Results: EARLY and DELAYED patients had similar demographics, injury characteristics, and shock severity but DELAYED patients had greater prehospital resuscitation requirements and longer prehospital times. Stratified Kaplan-Meier analysis demonstrated significant separation for EARLY patients (N = 238, log-rank chi-square test, 4.99; P = 0.03) with no separation for DELAYED patients (N = 238, log-rank chi-square test, 0.04; P = 0.83). Stratified Cox Hazard regression verified, after controlling for confounders, that EARLY TXA was associated with a 65% lower independent hazard for 30-day mortality [hazard ratio (HR) 0.35, 95% confidence interval (CI) 0.19–0.65, P = 0.001] with no independent survival benefit found in DELAYED patients (HR 1.00, 95% CI 0.63–1.60, P = 0.999). EARLY TXA patients had lower incidence of multiple organ failure and 6-hour and 24-hour transfusion requirements compared to placebo.

Conclusions: Administration of prehospital TXA within 1 hour from injury in patients at risk of hemorrhage is associated with 30-day survival benefit, lower incidence of multiple organ failure, and lower transfusion requirements.
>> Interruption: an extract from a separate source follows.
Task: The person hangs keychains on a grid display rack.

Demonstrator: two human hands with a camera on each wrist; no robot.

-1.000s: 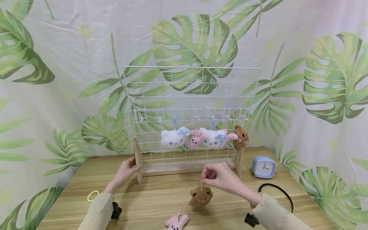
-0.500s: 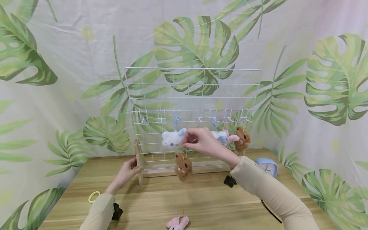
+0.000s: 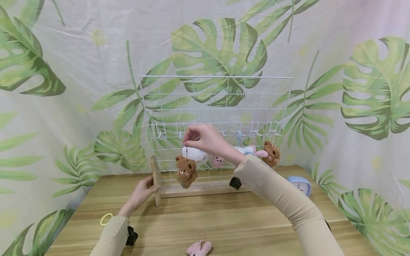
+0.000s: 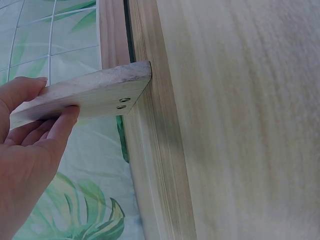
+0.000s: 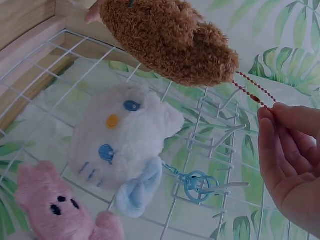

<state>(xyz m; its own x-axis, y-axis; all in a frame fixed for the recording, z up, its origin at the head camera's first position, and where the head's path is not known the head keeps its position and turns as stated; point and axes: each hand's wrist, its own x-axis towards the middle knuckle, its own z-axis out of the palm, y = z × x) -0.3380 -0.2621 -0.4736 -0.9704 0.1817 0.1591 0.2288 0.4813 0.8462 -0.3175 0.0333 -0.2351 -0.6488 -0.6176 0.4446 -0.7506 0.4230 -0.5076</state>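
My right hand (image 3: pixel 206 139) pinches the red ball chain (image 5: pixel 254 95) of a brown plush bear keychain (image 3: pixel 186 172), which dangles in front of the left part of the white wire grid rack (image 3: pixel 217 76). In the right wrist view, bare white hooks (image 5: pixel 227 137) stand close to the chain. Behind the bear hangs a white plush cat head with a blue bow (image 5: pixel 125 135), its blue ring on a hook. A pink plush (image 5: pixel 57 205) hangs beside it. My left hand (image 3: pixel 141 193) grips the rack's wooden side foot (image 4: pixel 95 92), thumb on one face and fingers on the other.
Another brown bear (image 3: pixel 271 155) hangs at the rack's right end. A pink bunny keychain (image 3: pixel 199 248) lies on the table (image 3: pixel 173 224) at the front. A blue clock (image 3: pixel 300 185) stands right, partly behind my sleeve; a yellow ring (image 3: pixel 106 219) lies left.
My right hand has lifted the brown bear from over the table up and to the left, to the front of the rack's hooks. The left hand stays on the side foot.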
Hemorrhage remains a leading cause of preventable death in both civilian and military injured patients.[1–6] A recent call for zero preventable deaths by the National Academies of Sciences, Engineering, and Medicine focuses on strategies to mitigate the physiologic consequences of hemorrhagic shock.[7] In addition to early balanced transfusion of blood components or whole blood transfusion, resuscitative adjuncts including tranexamic acid (TXA) improve survival after a patient has arrived at definitive care.[8–13] The timing of TXA administration during the in-hospital phase of care is important and associated with differential efficacy and safety outcomes.[8,14] More recent clinical trials following traumatic injury verified the importance of the timing of intervention and the significance of the prehospital environment to maximize benefit for the injured patient at risk of hemorrhage.[15–17]

Recent randomized clinical trials demonstrate the safety of prehospital TXA across a spectrum of injury types and severity.[18,19] These types of prehospital clinical trials following injury commonly require broad, pragmatic inclusion criteria with limited exclusion criteria due to the complexity of environment where enrollment occurs. Due to these factors, the most appropriate injured patient population and the timing of prehospital TXA administration to maximize outcome benefits remain poorly characterized.

Our objective is to characterize the timing of prehospital TXA administration relative to the time of injury and associations with differential outcome benefits. We hypothesized that early prehospital TXA administration is associated with efficacy and safety benefits as compared to delayed prehospital TXA administration.